**WHAT YOU HAVE TO DO**
The answer is all of the data repeated exactly, with each picture omitted.

**MATERIAL PROVIDED**
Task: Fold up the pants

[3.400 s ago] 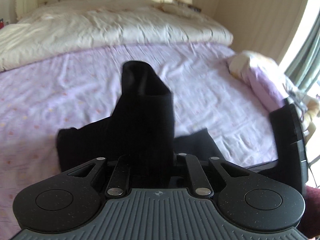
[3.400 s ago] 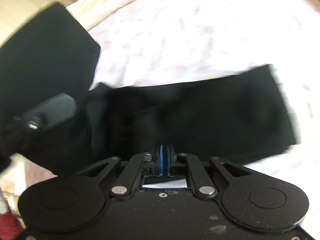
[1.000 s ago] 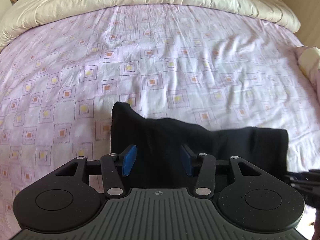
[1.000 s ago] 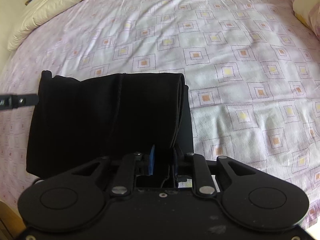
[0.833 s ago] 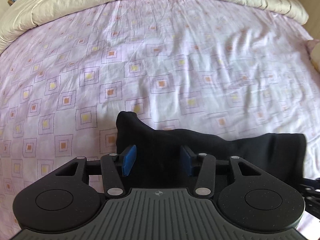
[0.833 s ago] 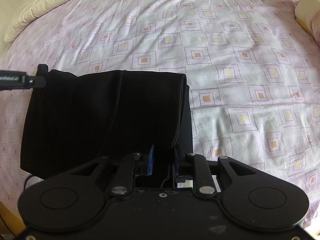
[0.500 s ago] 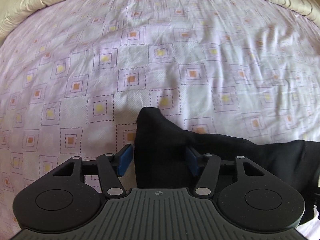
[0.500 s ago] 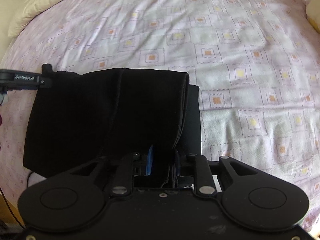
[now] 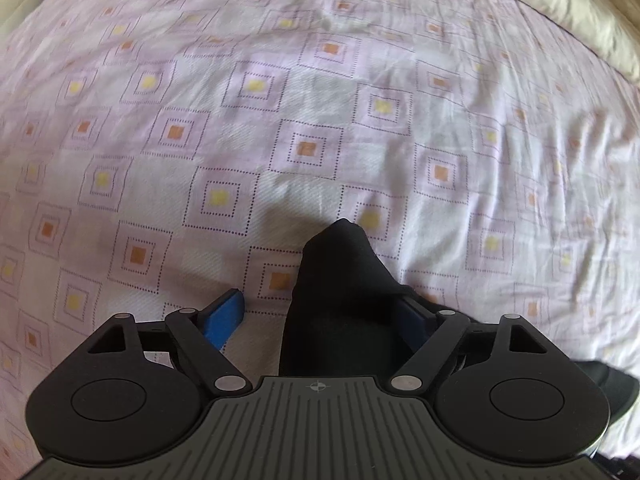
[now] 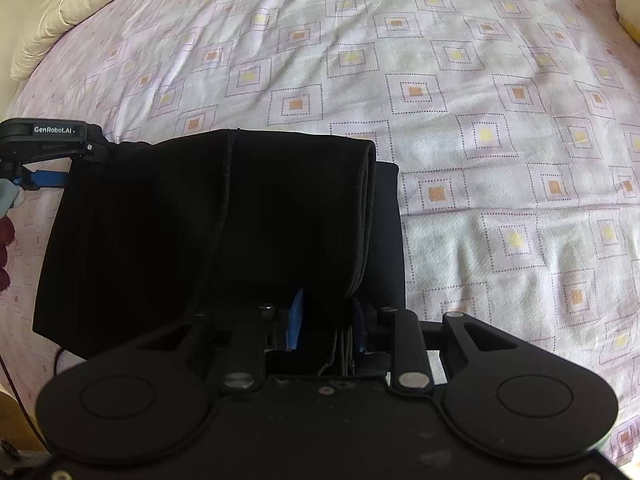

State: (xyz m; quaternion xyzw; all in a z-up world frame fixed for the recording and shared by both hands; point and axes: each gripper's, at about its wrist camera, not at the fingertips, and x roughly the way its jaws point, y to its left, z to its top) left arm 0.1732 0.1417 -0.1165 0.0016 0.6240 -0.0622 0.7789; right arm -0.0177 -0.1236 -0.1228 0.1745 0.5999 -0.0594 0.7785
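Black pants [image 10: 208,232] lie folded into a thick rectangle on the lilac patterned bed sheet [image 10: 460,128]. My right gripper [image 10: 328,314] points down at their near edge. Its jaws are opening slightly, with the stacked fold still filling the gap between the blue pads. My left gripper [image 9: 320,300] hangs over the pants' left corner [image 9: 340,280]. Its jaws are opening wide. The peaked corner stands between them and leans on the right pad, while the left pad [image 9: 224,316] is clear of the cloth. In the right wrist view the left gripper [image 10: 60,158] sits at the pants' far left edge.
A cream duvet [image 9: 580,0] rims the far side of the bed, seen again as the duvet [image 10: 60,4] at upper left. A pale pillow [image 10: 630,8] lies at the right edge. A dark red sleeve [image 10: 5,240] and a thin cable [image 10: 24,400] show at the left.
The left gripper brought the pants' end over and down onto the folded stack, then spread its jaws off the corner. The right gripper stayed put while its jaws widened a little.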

**COMPLETED TASK**
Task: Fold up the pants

[3.400 s ago] 
[3.400 s ago] 
[1.000 s ago] 
[1.000 s ago] 
[0.833 s ago] 
[0.833 s ago] 
[0.500 s ago] 
[0.500 s ago] 
[now] 
[now] 

State: (xyz m; quaternion xyzw; all in a z-up world frame fixed for the recording and shared by both hands; point and axes: each gripper's, at about its wrist camera, not at the fingertips, and x roughly the way its jaws point, y to its left, z to its top) left arm 0.1732 0.1417 -0.1165 0.0016 0.6240 -0.0622 0.7789; right arm -0.0177 -0.1236 -0.1228 0.1745 0.5999 -0.0594 0.7785
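Black pants [image 10: 208,232] lie folded into a thick rectangle on the lilac patterned bed sheet [image 10: 460,128]. My right gripper [image 10: 328,314] points down at their near edge. Its jaws are opening slightly, with the stacked fold still filling the gap between the blue pads. My left gripper [image 9: 320,300] hangs over the pants' left corner [image 9: 340,280]. Its jaws are opening wide. The peaked corner stands between them and leans on the right pad, while the left pad [image 9: 224,316] is clear of the cloth. In the right wrist view the left gripper [image 10: 60,158] sits at the pants' far left edge.
A cream duvet [image 9: 580,0] rims the far side of the bed, seen again as the duvet [image 10: 60,4] at upper left. A pale pillow [image 10: 630,8] lies at the right edge. A dark red sleeve [image 10: 5,240] and a thin cable [image 10: 24,400] show at the left.
The left gripper brought the pants' end over and down onto the folded stack, then spread its jaws off the corner. The right gripper stayed put while its jaws widened a little.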

The exercise is done now.